*** Provided data Section Begins ***
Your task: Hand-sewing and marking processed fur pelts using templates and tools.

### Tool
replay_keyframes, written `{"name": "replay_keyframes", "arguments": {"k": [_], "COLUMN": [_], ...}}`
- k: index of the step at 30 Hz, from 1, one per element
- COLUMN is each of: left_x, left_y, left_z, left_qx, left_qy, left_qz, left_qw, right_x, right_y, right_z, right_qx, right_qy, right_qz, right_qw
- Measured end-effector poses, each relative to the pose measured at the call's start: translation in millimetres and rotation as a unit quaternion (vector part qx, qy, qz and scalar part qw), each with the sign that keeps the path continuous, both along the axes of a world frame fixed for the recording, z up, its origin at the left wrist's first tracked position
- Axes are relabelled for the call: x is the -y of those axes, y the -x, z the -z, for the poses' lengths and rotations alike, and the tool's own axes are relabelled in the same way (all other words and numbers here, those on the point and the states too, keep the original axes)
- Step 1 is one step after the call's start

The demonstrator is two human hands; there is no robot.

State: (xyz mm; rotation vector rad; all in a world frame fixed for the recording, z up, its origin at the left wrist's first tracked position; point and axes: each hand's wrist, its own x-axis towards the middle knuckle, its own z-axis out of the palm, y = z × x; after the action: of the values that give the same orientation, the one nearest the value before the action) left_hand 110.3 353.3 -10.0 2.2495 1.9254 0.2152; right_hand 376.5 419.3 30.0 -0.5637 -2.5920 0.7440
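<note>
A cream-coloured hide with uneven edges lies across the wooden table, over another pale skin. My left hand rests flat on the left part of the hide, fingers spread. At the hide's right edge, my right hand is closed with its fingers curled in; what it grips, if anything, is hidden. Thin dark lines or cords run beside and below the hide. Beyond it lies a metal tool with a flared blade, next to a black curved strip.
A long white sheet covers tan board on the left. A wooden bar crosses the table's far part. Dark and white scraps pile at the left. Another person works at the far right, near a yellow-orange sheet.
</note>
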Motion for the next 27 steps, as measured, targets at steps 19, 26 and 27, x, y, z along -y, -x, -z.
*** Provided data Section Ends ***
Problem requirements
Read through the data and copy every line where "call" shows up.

Your response
- Measured end-effector poses, each relative to the pose measured at the call's start: translation in millimetres and rotation as a unit quaternion (vector part qx, qy, qz and scalar part qw), each with the sign that keeps the path continuous, both along the axes of a world frame fixed for the recording, z up, its origin at the left wrist's first tracked position
- Axes are relabelled for the call: x is the -y of those axes, y the -x, z the -z, for the poses' lengths and rotations alike, and the tool's own axes are relabelled in the same way (all other words and numbers here, those on the point and the states too, keep the original axes)
- Step 1 is one step after the call's start

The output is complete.